Влюбленные лжецы | страница 130



— Ну и хорошо, — ответил он. — Получается, ты отлично обошелся без той поганой художественной школы. И не нужно лукавить, притворяясь художником, увиливать от занятий и вступать в сговор с этими «очень легкомысленными» французами с целью ограбить Соединенные Штаты. Это хорошо. Это замечательно. Ты поедешь на собственные деньги, которые заработал собственными проклятыми легкими, и я тобой горжусь. Ей-ей.

Мы уже успели подняться по лестнице и стояли теперь на открытой палубе лицом друг к другу среди толпившихся у трапа пассажиров.

— Ну, пока, — проговорил он, когда мы пожимали друг другу руки. — Пиши… Только знаешь что, окажи мне любезность… — Тут он сделал шаг назад, чтобы натянуть на себя раздуваемый ветром плащ, и, поеживаясь, запахнул его на груди; затем он подошел совсем близко ко мне, глядя с суровым предостережением. — Сделай одолжение, — снова сказал он, — не просри это все!

Я не понял, что именно Дэн хотел этим сказать, даже когда он подмигнул мне, как бы показывая, что якобы шутит, и лишь потом до меня дошло, что у меня есть все, чего ему, наверно, когда-либо доводилось желать, — все то, от чего он сам отказался после смерти отца, чтобы больше не пожелать никогда. У меня были везение, время, возможности, молодая женщина, приходящаяся мне женой, и свой собственный ребенок.

Тут раздался низкий оглушительный рев корабельной сирены, вспугнувший целую стаю морских чаек, отчего они с криками поднялись в воздух. То был звук отбытия и морского плавания, звук, заставляющий стенки глотки налиться кровью, вне зависимости от того, есть вам что крикнуть или же нет. Стоя у борта, я смотрел на грузную черную спину Дэна, медленно спускающегося по трапу на пристань. Он еще недалеко ушел, и я все еще мог крикнуть ему на прощание какие-то шутливые слова, которые заставят его оглянуться, улыбнуться и помахать рукой; я уже подумывал крикнуть: «Эй, Дэн! Привет всем домашним!» Но слава богу, на этот раз у меня получилось придержать язык, и потом я об этом никогда не жалел. Я просто молча глядел, как он уходит, протискиваясь через сдерживаемую перилами толпу провожающих, а потом, растворившись в густой тени пристани, пропал из виду.
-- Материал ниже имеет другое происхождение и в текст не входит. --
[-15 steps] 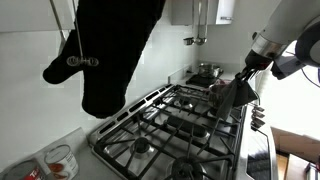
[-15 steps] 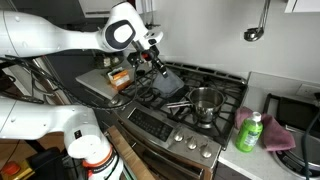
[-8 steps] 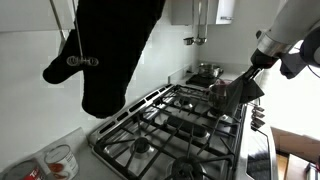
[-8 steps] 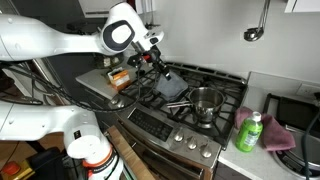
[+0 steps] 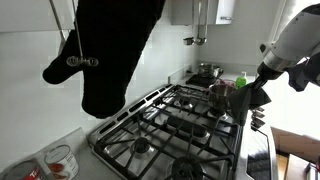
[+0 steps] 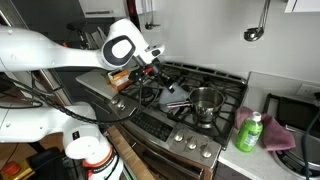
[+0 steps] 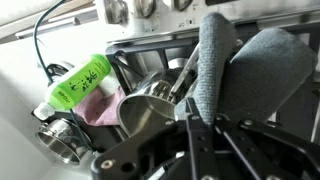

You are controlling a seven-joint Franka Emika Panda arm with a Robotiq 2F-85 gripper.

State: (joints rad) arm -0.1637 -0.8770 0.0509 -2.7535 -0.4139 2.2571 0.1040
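While the black gripper (image 7: 207,118) clamps tight on a soft grey cloth (image 7: 250,70), a shiny round steel pot (image 7: 148,112) sits at its nine o'clock, contents hidden.

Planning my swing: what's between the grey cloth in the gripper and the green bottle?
The steel pot stands between the grey cloth and the green bottle; an exterior view and the wrist view both show it.
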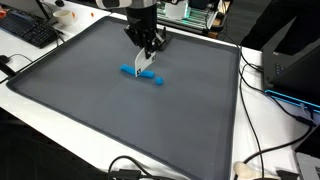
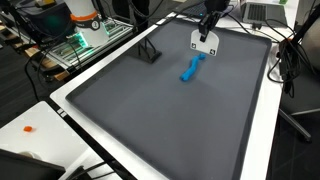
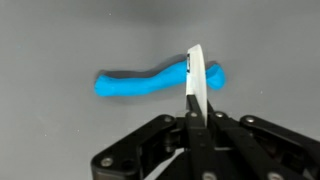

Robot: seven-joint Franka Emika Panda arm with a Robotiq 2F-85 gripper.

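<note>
My gripper [image 1: 148,48] is shut on a thin flat white piece [image 1: 143,63] that hangs down from the fingers. It hovers just above a blue elongated wavy object [image 1: 143,76] lying on the grey mat [image 1: 90,110]. In an exterior view the gripper [image 2: 207,30] holds the white piece [image 2: 205,43] just behind the blue object [image 2: 190,70]. In the wrist view the white piece [image 3: 195,80] shows edge-on between the shut fingers [image 3: 197,118], crossing the right end of the blue object [image 3: 140,83]. Whether the piece touches the blue object I cannot tell.
The mat [image 2: 150,120] has a raised dark rim on a white table. A black keyboard [image 1: 30,30] lies beyond one corner. Cables [image 1: 262,150] run along one side. A small black stand [image 2: 150,52] sits on the mat. A small orange item [image 2: 28,128] lies on the table.
</note>
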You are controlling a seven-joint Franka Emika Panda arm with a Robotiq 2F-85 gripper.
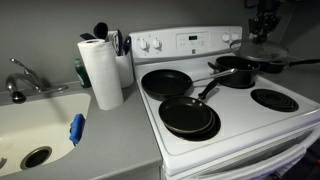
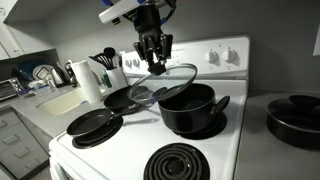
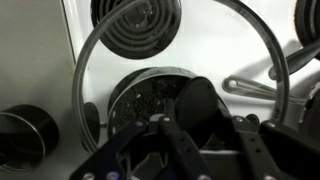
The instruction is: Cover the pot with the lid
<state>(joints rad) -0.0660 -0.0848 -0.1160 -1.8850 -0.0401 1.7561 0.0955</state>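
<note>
White stove (image 1: 240, 125) fills the right of the scene, with grey worktop (image 1: 110, 140) and a sink (image 1: 30, 125) to its left. The pot (image 2: 190, 108) is on the stove's far right burner, open, nothing on it; it also shows in an exterior view (image 1: 238, 75). The lid (image 2: 175, 80) is in the air over the pot's far left rim, tilted, left edge low, right edge high, not touching the pot. In the wrist view the lid (image 3: 110, 70) rings my pincer, its metal rim all round.

Two frying pans are on the left burners, one far (image 1: 165, 82), one near (image 1: 188, 115). A smaller dark pan (image 2: 295, 118) sits well apart on the right.

My pincer (image 2: 153, 66) hangs down from above, closed tight on the lid near its middle. Knob not clear, so I cannot tell the exact grip.
</note>
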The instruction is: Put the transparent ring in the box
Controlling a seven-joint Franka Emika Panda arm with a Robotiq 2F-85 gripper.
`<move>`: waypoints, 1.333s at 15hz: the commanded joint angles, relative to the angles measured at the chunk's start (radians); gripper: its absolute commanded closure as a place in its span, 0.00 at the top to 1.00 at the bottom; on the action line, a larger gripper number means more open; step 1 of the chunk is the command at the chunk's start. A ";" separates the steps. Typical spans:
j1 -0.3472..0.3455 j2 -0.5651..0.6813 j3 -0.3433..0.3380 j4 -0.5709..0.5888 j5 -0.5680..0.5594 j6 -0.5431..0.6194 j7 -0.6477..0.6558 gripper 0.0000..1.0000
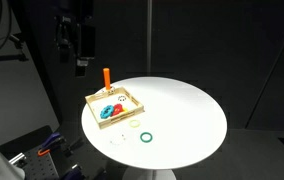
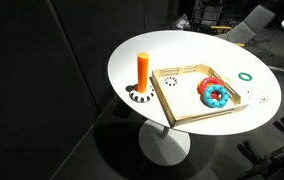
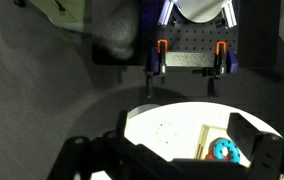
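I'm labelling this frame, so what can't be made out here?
- Transparent ring: barely a faint mark on white in both exterior views; absent from the wrist view.
- Box: wrist view, mostly hidden by the end effector and bottom edge.
- Rings in the box: exterior views, too small to count.

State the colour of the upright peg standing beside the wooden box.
Orange. The peg shows best in an exterior view, just outside the box.
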 commanded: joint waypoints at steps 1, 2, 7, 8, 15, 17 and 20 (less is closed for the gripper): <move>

Затем я поспешил вниз по пахнущей свежей краской корабельной лестнице обратно в каюту, чтобы проводить с лайнера мать, — пароходный гудок не станет предупреждать об отплытии несколько раз, — а затем взяться за дело моей жизни.

Прощай, Салли>{7}

Джеку Филдсу понадобилось пять лет, чтобы написать первый роман. Он испытывал вполне законное удовлетворение, но был измотан настолько, что ощущал себя почти больным. Ему было уже тридцать четыре, но жил он все еще в темном, по-нищенски дешевом подвале в Гринвич-Виллидж, и после развода с женой эта нора, куда можно было спрятаться и спокойно работать, его вполне устраивала. Джек надеялся, что, когда выйдет его книга, он сможет найти жилье получше, а возможно даже и лучшую жизнь, но он ошибся: хотя роман по большей части хвалили, продавалась книга плохо, и скудный ручеек денег, едва сочившийся после публикации, быстро иссяк. В ту пору Джек пристрастился к выпивке, писал мало, почти забросил даже литературную поденщину — анонимную и плохо оплачиваемую работу, которая кормила его столько лет, — но все-таки занимался ею, чтобы выплачивать алименты. Он начал воспринимать себя как трагическую фигуру, что приносило некоторое писательское удовлетворение.